Podemos até facilmente afastar-nos, alienar-nos uns dos outros, mas de repente voltamos a nos unir novamente como uma família. Sentimos esta união na maneira como nos comportamos. Mesmo quando tentamos enganar-nos sobre os motivos que nos levam a agir de uma determinada maneira, continuamos a nos comportar da mesma maneira.
Embora, às vezes, possamos até pensar que não temos nada em comum, mantemos laços e vínculos que dificilmente conseguimos explicar. Sentimo-nos à vontade uns com os outros, mesmo estando em conflito. Juntos nos sentimos seguros.
Irmãos e irmãs tendem a se afastar. Mudam-se para outros países, adotam sotaques, estilos de vida e comportamento diferentes. Apesar disso, existe entre eles um inegável elemento de união muito básico e difícil de ser definido.
Podemos até dizer que o judaísmo, enquanto religião, é a maneira pela qual fazemos certas coisas, como membros de uma mesma família. Convivemos e conversamos com D‘us e com o homem, assim como o resto da humanidade, mas temos uma maneira própria de fazê-lo. E assim como em qualquer outra família, quando somos jovens, tentamos, às vezes, fugir e brigar com nossos pais. Com o passar dos anos, no entanto, nós nos descobrimos cada vez mais parecidos com eles.
Esta maneira singular - chamada de judaísmo - é, em muitos aspectos, a maneira pela qual nós, como família, convivemos, nos vestimos, oramos, comemos e fazemos uma infinidade de outras coisas. Temos a nossa própria visão para todo tipo de assuntos. Por exemplo, em nossa família, não comemos certos alimentos.
Isto não significa que reivindicamos qualquer direito especial ou dizemos que "somos a melhor família que existe". Mas, como em qualquer grupo, podemos até ter este sentimento e ninguém nos pode condenar. Dizer a si próprio "meu pai é diferente, meu irmão é diferente" é, ainda, uma das preferências dos seres humanos.
Em um nível muito profundo, a noção de que nosso povo é realmente a nossa família, de que somos irmãos ligados tanto por parentesco quanto por estilo de vida, é o que a Bíblia denomina como "A Casa de Jacob" ou "A Casa de Israel". Tem o sabor de uma família ou tribo. Algo bem maior, mas ainda assim uma tribo, com objetivos comuns e de alguma forma unida, apesar desta unidade ser permeada por uma grande variedade de expressões individuais. As conexões são tão profundas que, geralmente, sequer temos consciência das mesmas. Despertam dentro de nós e, às vezes, é como se sentíssemos o apelo do clã. Então, para nossa própria surpresa, atendemos ao chamado.

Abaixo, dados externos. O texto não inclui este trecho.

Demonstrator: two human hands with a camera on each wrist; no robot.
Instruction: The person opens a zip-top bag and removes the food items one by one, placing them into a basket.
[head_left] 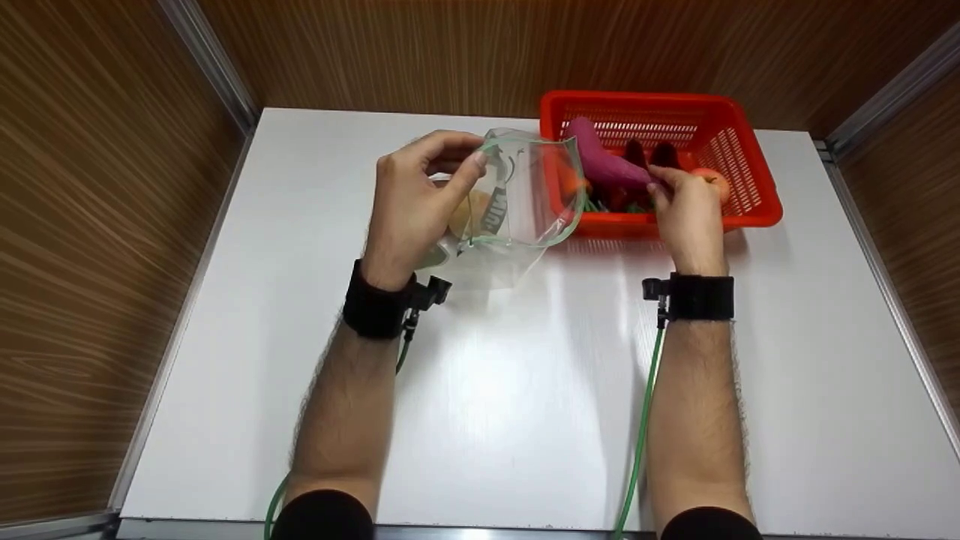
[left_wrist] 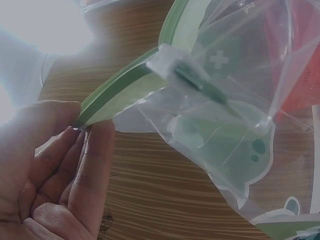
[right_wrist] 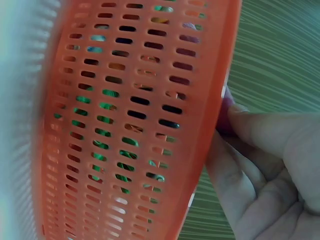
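Note:
In the head view my left hand pinches the rim of a clear zip bag with a green edge. The bag's mouth gapes toward the basket, and a printed design shows on its wall. Up close in the left wrist view, thumb and fingertips grip the green zip strip. My right hand reaches over the near rim of a red basket. Its thumb and fingers pinch the tapered end of a long, curved purple vegetable, which lies slanted inside the basket. Only that end shows beside the right fingertips in the right wrist view.
An orange-red round fruit sits at the basket's right, with two dark pointed things behind the hand. Something orange lies at its left, partly behind the bag. Wood-grain walls enclose the white table.

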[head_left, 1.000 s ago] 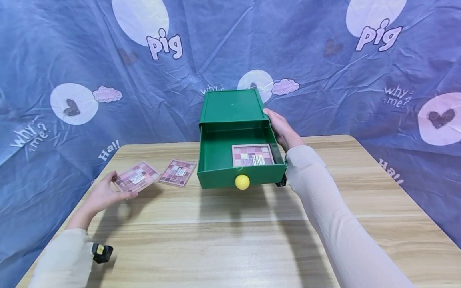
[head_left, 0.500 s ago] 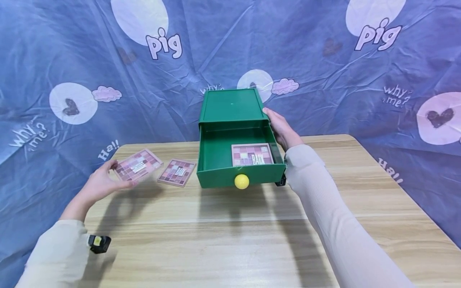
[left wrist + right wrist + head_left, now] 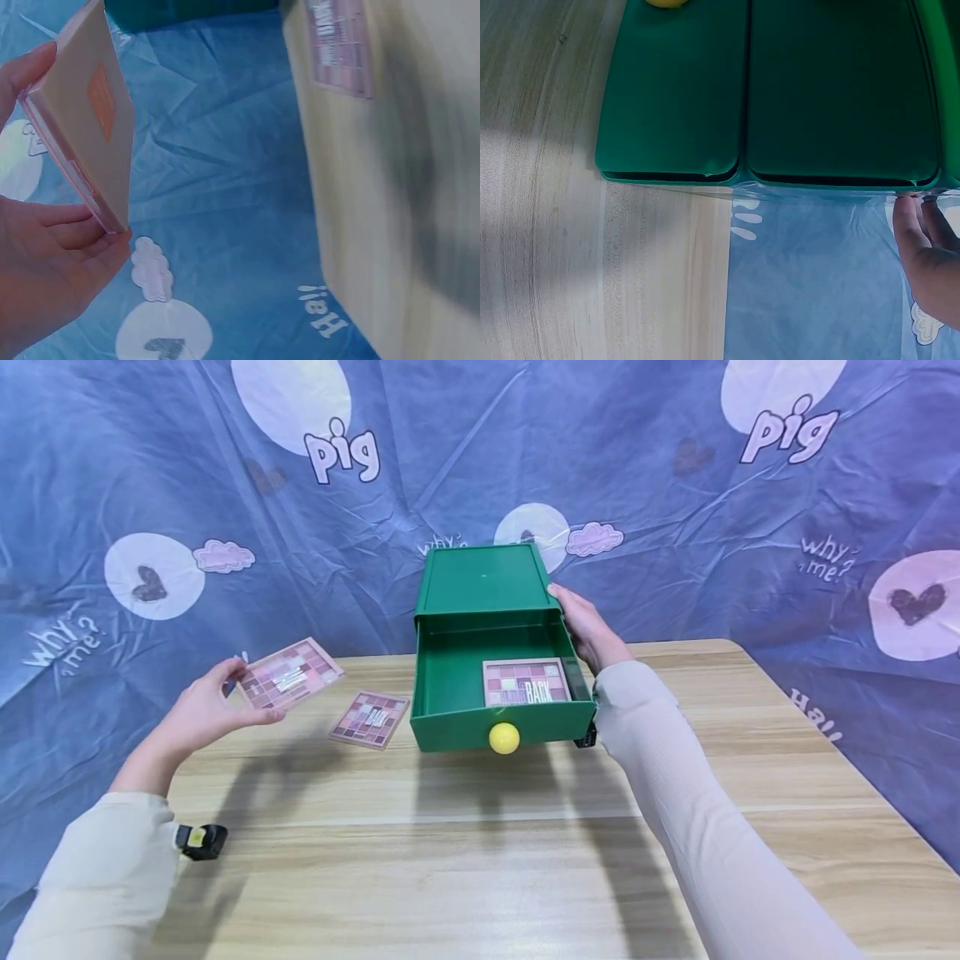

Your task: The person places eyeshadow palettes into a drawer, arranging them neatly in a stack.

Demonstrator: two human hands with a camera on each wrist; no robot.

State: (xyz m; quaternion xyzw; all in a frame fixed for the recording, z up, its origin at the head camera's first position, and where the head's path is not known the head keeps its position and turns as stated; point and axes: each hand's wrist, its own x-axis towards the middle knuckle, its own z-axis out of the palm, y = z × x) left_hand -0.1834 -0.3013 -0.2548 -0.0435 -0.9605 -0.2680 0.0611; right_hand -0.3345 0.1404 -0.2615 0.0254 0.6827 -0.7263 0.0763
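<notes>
My left hand point(image 3: 202, 708) holds an eyeshadow palette point(image 3: 291, 674) above the left of the table, thumb on one edge and fingers on the other. Its pale back with an orange label point(image 3: 101, 101) faces the left wrist camera. A second palette point(image 3: 370, 719) lies flat on the table. The green drawer box point(image 3: 486, 578) has its top drawer point(image 3: 450, 727) pulled out, with a yellow knob point(image 3: 504, 738) on the front. Inside, on the right, lies another palette point(image 3: 527, 682). My right hand point(image 3: 591, 628) rests against the box's right side, its fingers point(image 3: 907, 225) fairly straight in the right wrist view.
Behind the wooden table point(image 3: 360, 868) hangs a blue printed cloth point(image 3: 465, 452). Lower green drawer fronts point(image 3: 675, 97) show in the right wrist view. The pulled-out drawer sticks out over the tabletop, casting a shadow.
My left hand has risen, lifting the palette up and slightly away from the table and tilting it. My right hand, the box and the other palettes stay where they were.
</notes>
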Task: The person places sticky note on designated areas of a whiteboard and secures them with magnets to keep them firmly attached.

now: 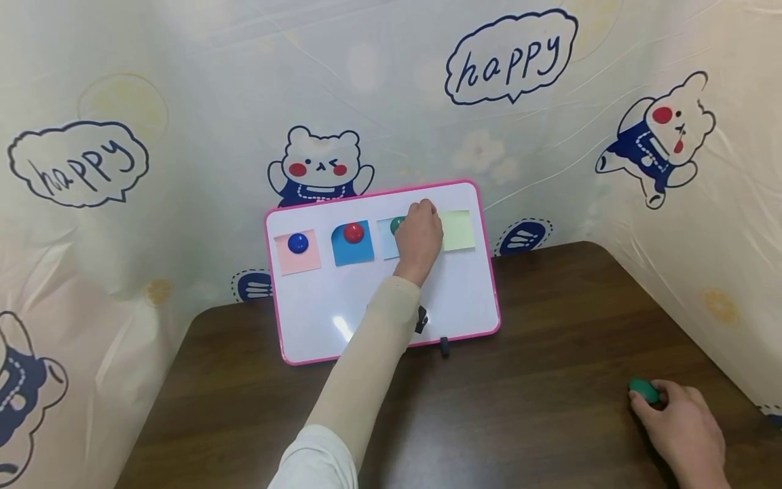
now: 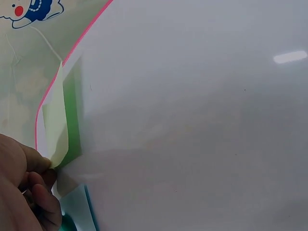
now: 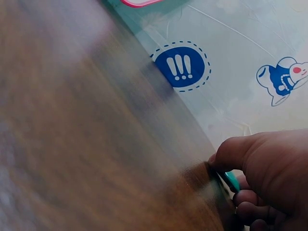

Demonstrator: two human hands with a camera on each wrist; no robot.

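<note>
My left hand (image 1: pixel 420 234) pinches the near corner of a pale green sticky note (image 1: pixel 458 231) against a pink-framed whiteboard (image 1: pixel 324 299). In the left wrist view that note (image 2: pixel 57 130) bows away from the board and casts a green shadow. Left of it on the board are a light blue note (image 1: pixel 388 250) under a green magnet (image 1: pixel 397 224), partly hidden by the hand, a blue note (image 1: pixel 354 255) under a red magnet (image 1: pixel 353 233), and a pink note (image 1: pixel 299 263) under a blue magnet (image 1: pixel 298 243). Low over the table's right side, my right hand (image 1: pixel 687 424) grips another green magnet (image 1: pixel 644 390).
The whiteboard leans at the back of a dark wooden table (image 1: pixel 537 380). Behind it hangs a printed cloth (image 1: pixel 403 102) with cartoon bears. A small black foot (image 1: pixel 444 347) shows at the board's lower edge, and a black object (image 1: pixel 421 319) is partly covered by the left arm.
</note>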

Este sentimento de família é, provavelmente, a principal razão pela qual o judaísmo, enquanto religião, nunca se dedicou muito ao proselitismo – da mesma forma como família alguma jamais sairia às ruas para arrebanhar mais elementos para integrar seu núcleo familiar.

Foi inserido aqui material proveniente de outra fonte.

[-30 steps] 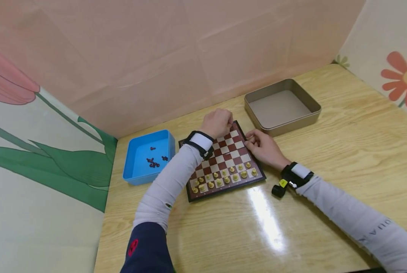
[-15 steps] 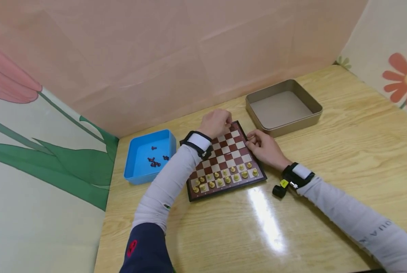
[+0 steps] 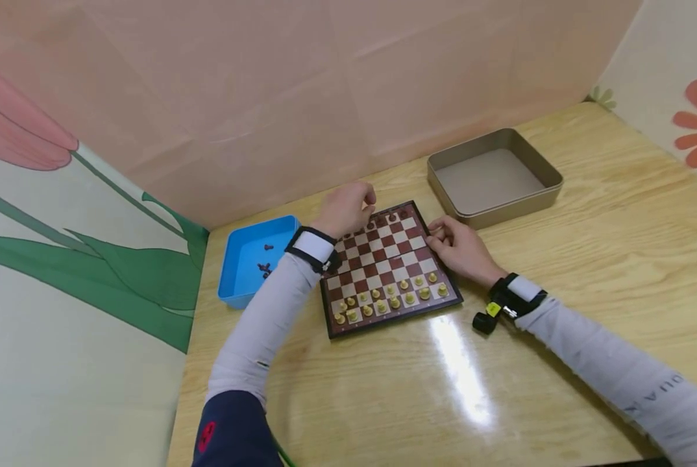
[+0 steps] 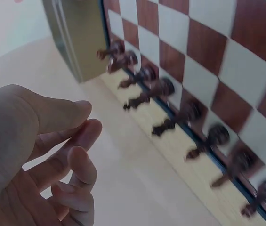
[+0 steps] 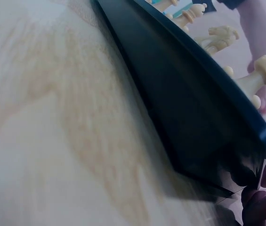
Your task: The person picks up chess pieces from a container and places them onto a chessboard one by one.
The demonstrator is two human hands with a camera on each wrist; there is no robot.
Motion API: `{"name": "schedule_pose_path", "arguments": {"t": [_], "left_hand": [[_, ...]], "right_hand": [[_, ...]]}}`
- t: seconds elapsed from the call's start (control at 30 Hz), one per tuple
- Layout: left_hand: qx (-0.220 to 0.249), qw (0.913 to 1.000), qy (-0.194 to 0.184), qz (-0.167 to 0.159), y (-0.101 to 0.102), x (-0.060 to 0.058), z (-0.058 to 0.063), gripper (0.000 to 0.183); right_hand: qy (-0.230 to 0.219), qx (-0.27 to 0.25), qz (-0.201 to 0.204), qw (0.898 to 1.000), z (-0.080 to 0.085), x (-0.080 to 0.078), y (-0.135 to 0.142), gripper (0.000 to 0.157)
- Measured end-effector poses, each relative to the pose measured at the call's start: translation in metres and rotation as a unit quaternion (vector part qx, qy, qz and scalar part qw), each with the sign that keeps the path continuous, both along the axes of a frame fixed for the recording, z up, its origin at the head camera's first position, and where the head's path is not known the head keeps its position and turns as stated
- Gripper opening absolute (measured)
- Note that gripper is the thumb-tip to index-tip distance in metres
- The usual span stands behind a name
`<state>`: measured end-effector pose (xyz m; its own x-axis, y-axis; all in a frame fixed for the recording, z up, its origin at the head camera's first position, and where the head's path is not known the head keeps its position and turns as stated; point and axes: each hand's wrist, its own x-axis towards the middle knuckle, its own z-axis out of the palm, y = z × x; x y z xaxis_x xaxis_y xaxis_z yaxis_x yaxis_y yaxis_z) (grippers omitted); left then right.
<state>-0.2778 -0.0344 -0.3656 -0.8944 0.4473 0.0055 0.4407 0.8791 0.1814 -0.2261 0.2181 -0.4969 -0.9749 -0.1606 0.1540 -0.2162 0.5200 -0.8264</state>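
A folding chessboard [image 3: 378, 263] lies on the table with gold chess pieces [image 3: 394, 302] in two rows along its near side. Dark chess pieces [image 4: 182, 115] stand in a row along the far edge. My left hand [image 3: 344, 211] hovers over that far edge, thumb and index tips close together; the left wrist view shows nothing between them. At the board's right edge rests my right hand [image 3: 465, 251], its fingers loosely bent. In the right wrist view its fingertips [image 5: 261, 206] touch the corner of the board's dark side, and much of that hand is out of frame.
Left of the board stands a blue tray [image 3: 239, 299] with several dark pieces [image 3: 264, 267] inside, partly behind my left forearm. A brown metal tin [image 3: 494, 178] sits at the back right, close to my right hand. A papered wall [image 3: 267, 97] runs behind the table.
My left hand has shifted left, away from the board's far right corner, uncovering dark pieces there. My right hand stays at the board's right edge. The head view has swung slightly.
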Motion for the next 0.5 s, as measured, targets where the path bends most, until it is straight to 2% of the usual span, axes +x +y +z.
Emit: {"name": "schedule_pose_path", "arguments": {"t": [0.17, 0.5], "left_hand": [[0.044, 0.9989, -0.009, 0.015, -0.030, 0.008, 0.005, 0.018], [0.095, 0.9923, -0.005, 0.080, -0.082, 0.024, 0.002, 0.021]], "right_hand": [[-0.002, 0.002, 0.002, 1.000, 0.000, -0.001, 0.001, 0.029], [-0.010, 0.000, -0.002, 1.000, 0.002, 0.004, 0.004, 0.029]]}}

Isto não significa que os judeus se sintam superiores ou inferiores; apenas que, desde tempos imemoriais, possuem padrões e estilo de vida próprios. Mesmo quando os membros da família estão afastados do lar, quando estão vagando pelo mundo, mantêm seu estilo de vida próprio, seja nos aspectos teológicos, sociológicos e comportamentais.
Certamente, os membros de uma família podem ter sérios atritos, indivíduos e grupos podem apartar-se, mas não têm como deixar a família. Pode-se mesmo odiá-la, mas é impossível dela se afastar. Finalmente, chega-se à conclusão de que não há como escapar. Sendo assim, é muito melhor descobrir os tipos de vinculação existentes, já que a conexão não é opcional. Nasce-se com a mesma, e já que não há saída, é bem melhor saber de onde viemos e quem somos.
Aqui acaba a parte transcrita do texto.